Mask-Guided Feature Extraction and Augmentation for Ultra-Fine-Grained
Visual Categorization
- URL: http://arxiv.org/abs/2109.07755v1
- Date: Thu, 16 Sep 2021 06:57:05 GMT
- Title: Mask-Guided Feature Extraction and Augmentation for Ultra-Fine-Grained
Visual Categorization
- Authors: Zicheng Pan, Xiaohan Yu, Miaohua Zhang, Yongsheng Gao
- Abstract summary: The Ultra-fine-grained visual categorization (Ultra-FGVC) problems have been understudied.

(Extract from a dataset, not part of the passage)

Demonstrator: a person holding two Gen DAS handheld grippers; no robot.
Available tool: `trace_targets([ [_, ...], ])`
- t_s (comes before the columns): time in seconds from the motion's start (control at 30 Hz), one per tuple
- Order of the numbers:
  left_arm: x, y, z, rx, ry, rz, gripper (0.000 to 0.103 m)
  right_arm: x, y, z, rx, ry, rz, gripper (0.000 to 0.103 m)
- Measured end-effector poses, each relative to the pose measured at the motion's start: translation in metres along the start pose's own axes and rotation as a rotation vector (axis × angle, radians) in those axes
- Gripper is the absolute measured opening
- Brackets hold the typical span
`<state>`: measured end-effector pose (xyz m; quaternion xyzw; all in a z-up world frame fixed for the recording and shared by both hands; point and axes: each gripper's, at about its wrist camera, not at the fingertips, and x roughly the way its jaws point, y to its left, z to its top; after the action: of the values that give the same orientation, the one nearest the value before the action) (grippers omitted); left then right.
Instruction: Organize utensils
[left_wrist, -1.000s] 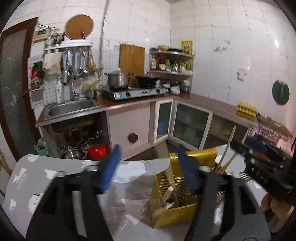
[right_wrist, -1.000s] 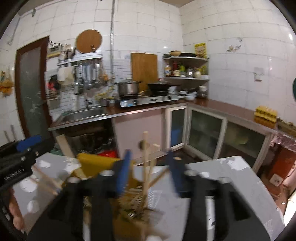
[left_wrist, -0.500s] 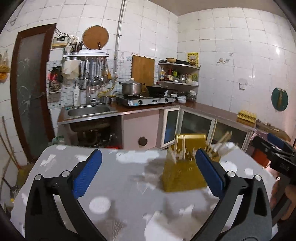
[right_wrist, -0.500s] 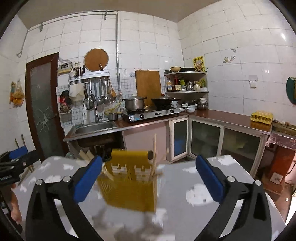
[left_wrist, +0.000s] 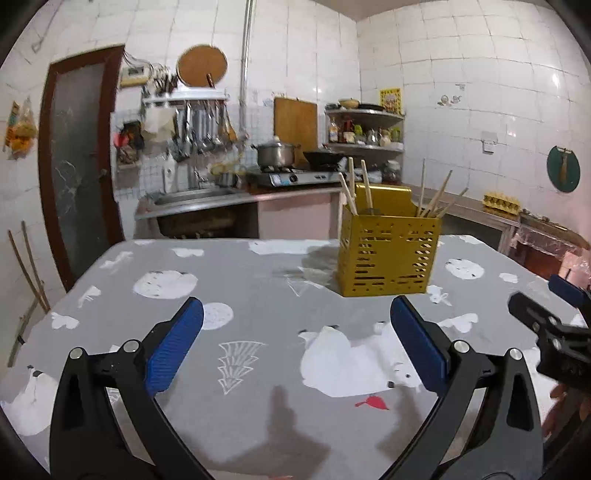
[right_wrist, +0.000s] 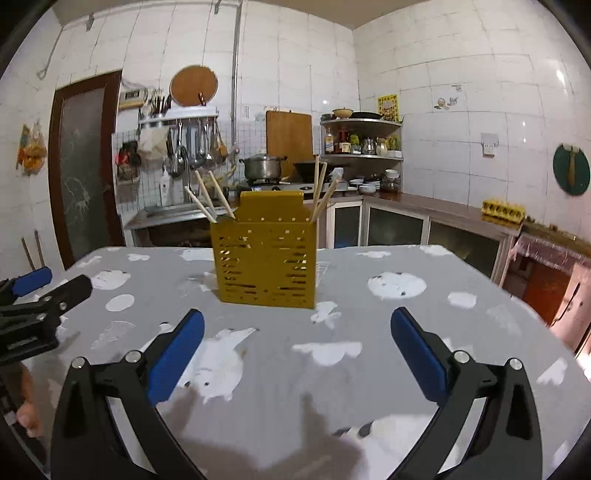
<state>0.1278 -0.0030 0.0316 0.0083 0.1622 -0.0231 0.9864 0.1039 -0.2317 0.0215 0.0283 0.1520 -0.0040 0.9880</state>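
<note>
A yellow perforated utensil holder (left_wrist: 388, 254) stands upright on the grey patterned table (left_wrist: 258, 295), with several wooden chopsticks (left_wrist: 364, 188) sticking out of it. It also shows in the right wrist view (right_wrist: 264, 258), with chopsticks (right_wrist: 319, 188) leaning out at both sides. My left gripper (left_wrist: 295, 343) is open and empty, well short of the holder. My right gripper (right_wrist: 295, 347) is open and empty, also short of the holder. The right gripper shows at the right edge of the left wrist view (left_wrist: 546, 317); the left gripper shows at the left edge of the right wrist view (right_wrist: 33, 295).
Behind the table runs a kitchen counter with a sink (left_wrist: 192, 197), a gas stove with a pot (left_wrist: 275, 155) and a corner shelf (left_wrist: 365, 129). A brown door (left_wrist: 77, 166) stands at the left. An egg tray (right_wrist: 502, 212) sits on the right counter.
Both grippers have pulled back and away from the holder, and their jaws have opened wide. The holder now stands still and sharp on the table with the chopsticks in it.
</note>
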Motion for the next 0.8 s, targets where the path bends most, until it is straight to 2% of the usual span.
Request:
trace_targets([
  [0.07, -0.001, -0.002, -0.005, 0.004, -0.011, 0.007, 0.098, 0.001, 0.001, -0.01, -0.012, -0.006, -0.025, 0.099],
  [0.2, -0.001, -0.01, -0.019, 0.033, -0.011, -0.001, 0.098, 0.001, -0.002, -0.01, 0.007, -0.008, -0.019, 0.099],
  [0.37, -0.007, -0.017, -0.022, 0.067, -0.051, 0.005, 0.098, 0.003, -0.004, -0.011, 0.011, -0.002, -0.016, 0.099],
  [0.5, -0.011, -0.014, -0.023, 0.053, -0.067, 0.002, 0.098, 0.001, -0.003, -0.011, 0.004, -0.012, -0.021, 0.099],
  [0.8, -0.003, -0.006, -0.023, 0.013, -0.028, -0.005, 0.098, -0.007, 0.004, -0.013, -0.027, -0.047, -0.036, 0.099],
])
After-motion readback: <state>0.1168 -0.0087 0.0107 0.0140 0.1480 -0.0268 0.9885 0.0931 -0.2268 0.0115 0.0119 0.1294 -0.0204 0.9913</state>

FGVC aims at classifying objects from the same species, while the Ultra-FGVC targets at more challenging problems of classifying images at an ultra-fine granularity.
The challenges for Ultra-FGVC mainly comes from two aspects: one is that the Ultra-FGVC often arises overfitting problems due to the lack of training samples.
A mask-guided feature extraction and feature augmentation method is proposed in this paper to extract discriminative and informative regions of images.
- Score: 15.627971638835948
- License: http://arxiv.org/licenses/nonexclusive-distrib/1.0/
- Abstract: While the fine-grained visual categorization (FGVC) problems have been
greatly developed in the past years, the Ultra-fine-grained visual
categorization (Ultra-FGVC) problems have been understudied. FGVC aims at
classifying objects from the same species (very similar categories), while the
Ultra-FGVC targets at more challenging problems of classifying images at an
ultra-fine granularity where even human experts may fail to identify the visual
difference. The challenges for Ultra-FGVC mainly comes from two aspects: one is
that the Ultra-FGVC often arises overfitting problems due to the lack of
training samples; and another lies in that the inter-class variance among
images is much smaller than normal FGVC tasks, which makes it difficult to
learn discriminative features for each class. To solve these challenges, a
mask-guided feature extraction and feature augmentation method is proposed in
this paper to extract discriminative and informative regions of images which
are then used to augment the original feature map. The advantage of the
proposed method is that the feature detection and extraction model only
requires a small amount of target region samples with bounding boxes for
training, then it can automatically locate the target area for a large number
of images in the dataset at a high detection accuracy. Experimental results on
two public datasets and ten state-of-the-art benchmark methods consistently
demonstrate the effectiveness of the proposed method both visually and
quantitatively.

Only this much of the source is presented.